最後に拾いものかもしれない2本を紹介しておこう。「きっと、星のせいじゃない。」は青春ドラマ。よくある難病ものだが、末期ガン患者であるヒロインを演じるアンセル・エルゴートがみずみずしい演技を見せてくれるようだ。イギリスとリトアニアの合作「マシンガン・ツアー リトアニア強奪避航」は4人組強盗がひょんなことから東欧の田舎町に足止めされ、次々と騒動に見舞われるというドタバタ調犯罪コメディ。この手の映画、結構好きです。

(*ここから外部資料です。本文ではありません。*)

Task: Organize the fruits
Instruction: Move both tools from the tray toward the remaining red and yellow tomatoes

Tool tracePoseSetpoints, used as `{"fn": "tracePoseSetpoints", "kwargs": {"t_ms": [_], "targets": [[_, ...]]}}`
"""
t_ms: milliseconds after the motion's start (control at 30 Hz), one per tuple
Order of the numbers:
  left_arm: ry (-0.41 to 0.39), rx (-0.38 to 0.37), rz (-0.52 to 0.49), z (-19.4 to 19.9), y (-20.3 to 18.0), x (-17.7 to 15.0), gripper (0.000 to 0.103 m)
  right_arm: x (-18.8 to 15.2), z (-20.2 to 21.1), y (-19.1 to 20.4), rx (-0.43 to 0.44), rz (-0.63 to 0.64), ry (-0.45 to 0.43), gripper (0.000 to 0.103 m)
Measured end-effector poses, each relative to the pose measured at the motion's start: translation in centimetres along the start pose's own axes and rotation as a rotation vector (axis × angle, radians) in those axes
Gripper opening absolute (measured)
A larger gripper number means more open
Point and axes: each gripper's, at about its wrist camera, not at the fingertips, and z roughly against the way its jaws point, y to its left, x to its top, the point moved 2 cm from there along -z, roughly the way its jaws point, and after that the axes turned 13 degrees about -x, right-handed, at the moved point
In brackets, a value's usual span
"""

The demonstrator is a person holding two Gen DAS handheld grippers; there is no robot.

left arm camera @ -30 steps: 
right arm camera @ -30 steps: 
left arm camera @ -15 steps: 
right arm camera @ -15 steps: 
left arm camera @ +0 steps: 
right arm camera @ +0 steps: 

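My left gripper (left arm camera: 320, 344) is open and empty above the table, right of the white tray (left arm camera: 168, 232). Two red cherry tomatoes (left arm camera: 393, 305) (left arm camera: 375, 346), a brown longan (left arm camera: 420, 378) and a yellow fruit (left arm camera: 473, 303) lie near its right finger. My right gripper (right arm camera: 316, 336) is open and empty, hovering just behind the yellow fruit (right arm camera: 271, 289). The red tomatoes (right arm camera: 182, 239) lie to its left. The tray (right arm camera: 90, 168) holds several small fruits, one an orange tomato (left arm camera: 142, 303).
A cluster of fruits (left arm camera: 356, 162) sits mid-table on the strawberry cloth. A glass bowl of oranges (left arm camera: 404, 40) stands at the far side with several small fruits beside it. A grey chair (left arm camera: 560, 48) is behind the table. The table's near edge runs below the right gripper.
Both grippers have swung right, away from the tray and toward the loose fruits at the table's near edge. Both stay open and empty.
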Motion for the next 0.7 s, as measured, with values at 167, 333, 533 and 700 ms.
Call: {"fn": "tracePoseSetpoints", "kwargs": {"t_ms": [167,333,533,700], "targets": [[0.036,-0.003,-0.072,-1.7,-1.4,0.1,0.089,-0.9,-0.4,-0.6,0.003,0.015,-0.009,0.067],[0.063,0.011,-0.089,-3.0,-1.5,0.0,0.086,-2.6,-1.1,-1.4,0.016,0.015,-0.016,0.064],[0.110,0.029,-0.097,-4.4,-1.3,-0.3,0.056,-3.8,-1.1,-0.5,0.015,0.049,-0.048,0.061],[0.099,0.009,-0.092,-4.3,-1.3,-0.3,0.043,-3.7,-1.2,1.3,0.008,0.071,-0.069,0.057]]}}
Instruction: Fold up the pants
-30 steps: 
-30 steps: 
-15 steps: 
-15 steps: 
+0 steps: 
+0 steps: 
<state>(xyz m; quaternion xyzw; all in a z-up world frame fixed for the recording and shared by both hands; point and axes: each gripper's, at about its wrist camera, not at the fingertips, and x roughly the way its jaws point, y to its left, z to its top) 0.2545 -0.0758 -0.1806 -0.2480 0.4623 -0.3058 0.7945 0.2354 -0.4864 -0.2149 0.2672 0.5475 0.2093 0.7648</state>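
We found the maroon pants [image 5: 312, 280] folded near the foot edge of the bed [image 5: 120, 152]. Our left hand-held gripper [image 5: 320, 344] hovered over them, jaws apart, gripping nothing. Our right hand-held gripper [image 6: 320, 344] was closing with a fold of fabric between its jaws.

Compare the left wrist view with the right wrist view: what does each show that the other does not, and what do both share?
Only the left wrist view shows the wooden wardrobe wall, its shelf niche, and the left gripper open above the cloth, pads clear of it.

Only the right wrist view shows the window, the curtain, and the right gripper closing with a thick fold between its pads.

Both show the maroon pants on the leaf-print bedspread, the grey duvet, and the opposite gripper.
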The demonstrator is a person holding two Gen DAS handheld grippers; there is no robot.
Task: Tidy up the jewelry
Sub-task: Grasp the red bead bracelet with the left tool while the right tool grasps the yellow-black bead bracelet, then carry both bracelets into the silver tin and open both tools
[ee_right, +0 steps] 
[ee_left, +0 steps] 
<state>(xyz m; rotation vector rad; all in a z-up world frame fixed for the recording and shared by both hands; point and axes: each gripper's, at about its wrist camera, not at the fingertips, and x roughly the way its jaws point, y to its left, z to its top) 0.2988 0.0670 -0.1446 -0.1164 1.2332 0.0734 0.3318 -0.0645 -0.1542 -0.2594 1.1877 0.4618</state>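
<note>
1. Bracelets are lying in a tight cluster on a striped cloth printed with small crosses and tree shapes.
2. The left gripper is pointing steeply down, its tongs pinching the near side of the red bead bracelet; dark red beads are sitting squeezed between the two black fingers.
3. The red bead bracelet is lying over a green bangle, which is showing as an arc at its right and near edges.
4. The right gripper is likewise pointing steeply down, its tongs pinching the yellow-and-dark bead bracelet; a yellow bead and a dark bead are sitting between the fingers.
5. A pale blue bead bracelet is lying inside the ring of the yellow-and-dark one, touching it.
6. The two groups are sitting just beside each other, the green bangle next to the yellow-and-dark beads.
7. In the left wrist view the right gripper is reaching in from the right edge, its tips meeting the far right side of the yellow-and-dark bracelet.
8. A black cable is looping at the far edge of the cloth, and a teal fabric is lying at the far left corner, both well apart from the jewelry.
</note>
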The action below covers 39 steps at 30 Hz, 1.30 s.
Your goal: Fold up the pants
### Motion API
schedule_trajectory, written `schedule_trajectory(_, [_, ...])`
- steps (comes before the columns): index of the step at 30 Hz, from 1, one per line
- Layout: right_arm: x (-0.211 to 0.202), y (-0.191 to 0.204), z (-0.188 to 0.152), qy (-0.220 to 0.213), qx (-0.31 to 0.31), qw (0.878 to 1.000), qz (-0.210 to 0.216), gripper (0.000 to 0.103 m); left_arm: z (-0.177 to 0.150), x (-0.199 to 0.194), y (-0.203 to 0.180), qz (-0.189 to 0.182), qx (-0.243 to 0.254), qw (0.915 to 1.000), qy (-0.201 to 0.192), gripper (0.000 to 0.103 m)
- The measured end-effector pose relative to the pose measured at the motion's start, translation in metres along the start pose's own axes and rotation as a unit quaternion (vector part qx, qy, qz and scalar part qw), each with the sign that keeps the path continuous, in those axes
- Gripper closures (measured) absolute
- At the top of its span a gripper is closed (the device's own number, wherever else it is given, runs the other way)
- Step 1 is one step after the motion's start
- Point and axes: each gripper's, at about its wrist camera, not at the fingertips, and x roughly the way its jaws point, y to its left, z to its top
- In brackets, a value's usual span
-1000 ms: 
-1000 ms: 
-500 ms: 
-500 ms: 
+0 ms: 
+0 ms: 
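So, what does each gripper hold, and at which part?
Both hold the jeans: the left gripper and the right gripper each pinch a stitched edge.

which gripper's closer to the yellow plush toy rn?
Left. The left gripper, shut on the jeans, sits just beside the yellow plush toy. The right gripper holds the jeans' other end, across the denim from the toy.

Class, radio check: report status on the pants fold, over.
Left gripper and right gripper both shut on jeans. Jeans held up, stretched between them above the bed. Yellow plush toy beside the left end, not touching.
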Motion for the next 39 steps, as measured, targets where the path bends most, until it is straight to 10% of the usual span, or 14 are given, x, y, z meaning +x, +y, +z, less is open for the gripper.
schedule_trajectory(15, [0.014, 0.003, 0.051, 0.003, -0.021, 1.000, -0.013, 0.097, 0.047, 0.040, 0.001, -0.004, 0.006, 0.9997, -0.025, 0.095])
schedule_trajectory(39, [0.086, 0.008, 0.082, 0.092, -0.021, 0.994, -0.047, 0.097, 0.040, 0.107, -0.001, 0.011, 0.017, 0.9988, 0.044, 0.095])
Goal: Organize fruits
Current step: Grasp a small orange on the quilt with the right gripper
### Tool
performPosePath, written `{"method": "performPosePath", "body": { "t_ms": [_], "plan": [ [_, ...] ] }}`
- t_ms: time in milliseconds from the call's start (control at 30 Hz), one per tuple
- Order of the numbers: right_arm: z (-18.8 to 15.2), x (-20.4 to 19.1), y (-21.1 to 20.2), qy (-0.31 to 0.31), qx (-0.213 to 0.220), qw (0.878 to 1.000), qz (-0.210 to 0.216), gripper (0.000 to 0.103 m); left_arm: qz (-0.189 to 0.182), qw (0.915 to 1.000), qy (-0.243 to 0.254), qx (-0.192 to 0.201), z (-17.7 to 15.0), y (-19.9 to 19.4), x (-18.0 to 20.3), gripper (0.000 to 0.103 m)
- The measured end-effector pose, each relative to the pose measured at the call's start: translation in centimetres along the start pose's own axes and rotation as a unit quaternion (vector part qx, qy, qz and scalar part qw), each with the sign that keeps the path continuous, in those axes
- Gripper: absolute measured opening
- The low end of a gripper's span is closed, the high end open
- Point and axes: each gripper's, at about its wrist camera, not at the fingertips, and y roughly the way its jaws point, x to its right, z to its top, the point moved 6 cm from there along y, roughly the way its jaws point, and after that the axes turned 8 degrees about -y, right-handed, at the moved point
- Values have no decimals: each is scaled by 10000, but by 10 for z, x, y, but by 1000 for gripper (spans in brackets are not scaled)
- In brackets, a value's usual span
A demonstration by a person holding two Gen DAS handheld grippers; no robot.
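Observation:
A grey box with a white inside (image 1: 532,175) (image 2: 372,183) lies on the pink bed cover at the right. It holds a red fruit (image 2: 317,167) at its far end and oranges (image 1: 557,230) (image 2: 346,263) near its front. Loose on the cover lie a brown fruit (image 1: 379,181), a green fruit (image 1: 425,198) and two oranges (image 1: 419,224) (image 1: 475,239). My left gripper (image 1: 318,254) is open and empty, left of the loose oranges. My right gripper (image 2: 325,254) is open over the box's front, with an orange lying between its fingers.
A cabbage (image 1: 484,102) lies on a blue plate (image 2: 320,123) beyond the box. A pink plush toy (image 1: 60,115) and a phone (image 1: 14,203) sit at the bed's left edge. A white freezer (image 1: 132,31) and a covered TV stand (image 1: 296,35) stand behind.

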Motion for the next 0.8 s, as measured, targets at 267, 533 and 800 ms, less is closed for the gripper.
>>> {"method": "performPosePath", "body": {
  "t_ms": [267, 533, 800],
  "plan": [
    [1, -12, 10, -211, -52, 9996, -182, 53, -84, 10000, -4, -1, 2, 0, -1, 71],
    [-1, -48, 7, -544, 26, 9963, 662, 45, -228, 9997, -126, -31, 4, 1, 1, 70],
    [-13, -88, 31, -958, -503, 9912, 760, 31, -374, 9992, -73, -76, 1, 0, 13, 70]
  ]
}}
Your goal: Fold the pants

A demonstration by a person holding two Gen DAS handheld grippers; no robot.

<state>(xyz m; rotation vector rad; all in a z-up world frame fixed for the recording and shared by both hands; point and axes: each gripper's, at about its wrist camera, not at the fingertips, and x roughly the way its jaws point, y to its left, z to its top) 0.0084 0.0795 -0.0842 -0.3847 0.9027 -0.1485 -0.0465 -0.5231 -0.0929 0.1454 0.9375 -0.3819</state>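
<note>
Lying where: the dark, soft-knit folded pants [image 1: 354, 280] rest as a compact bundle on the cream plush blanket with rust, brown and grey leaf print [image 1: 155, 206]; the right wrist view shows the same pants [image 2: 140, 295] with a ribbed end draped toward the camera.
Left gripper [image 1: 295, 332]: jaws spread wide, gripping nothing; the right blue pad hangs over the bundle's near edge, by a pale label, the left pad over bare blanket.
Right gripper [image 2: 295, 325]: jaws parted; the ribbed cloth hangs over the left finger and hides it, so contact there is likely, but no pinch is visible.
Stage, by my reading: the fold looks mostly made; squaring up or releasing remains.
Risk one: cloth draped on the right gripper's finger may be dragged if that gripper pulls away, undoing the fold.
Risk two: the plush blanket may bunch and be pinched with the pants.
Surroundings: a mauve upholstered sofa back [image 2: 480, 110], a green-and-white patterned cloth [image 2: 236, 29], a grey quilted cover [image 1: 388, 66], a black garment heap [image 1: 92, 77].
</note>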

新作DVD・BDも注目作が続々登場する。「2つ目の窓」、「リトル・フォレスト 夏・秋」、「私の、息子」、「私の男」、「ジャージー・ボーイズ」、「ロンドン・リバー」、「罪の手ざわり」、「ローマ環状線、めぐりゆく人生たち」、「クライマー パタゴニアの彼方へ」、「プロミスト・ランド」、「シンプル・シモン」、「ケープタウン」、「悪童日記」、「FRANK フランク」、「舞子はレディ」、「オーバー・ザ・ブルースカイ」、「旅人は夢を奏でる」、「グレート・ビューティー 追憶のローマ」、「ぼくを探しに」、「思い出のマーニー」、等々。
旧作DVD・BDは数的にも質的にもまあまあというところ。それにしても初BD化のペースはもっと上がらないものか。DVDですらまだ出ていない傑作はたくさんあるのだから、BD化されるべき傑作に至っては山の様にあるはずだ。遅々として進まないペースの遅さにイライラする。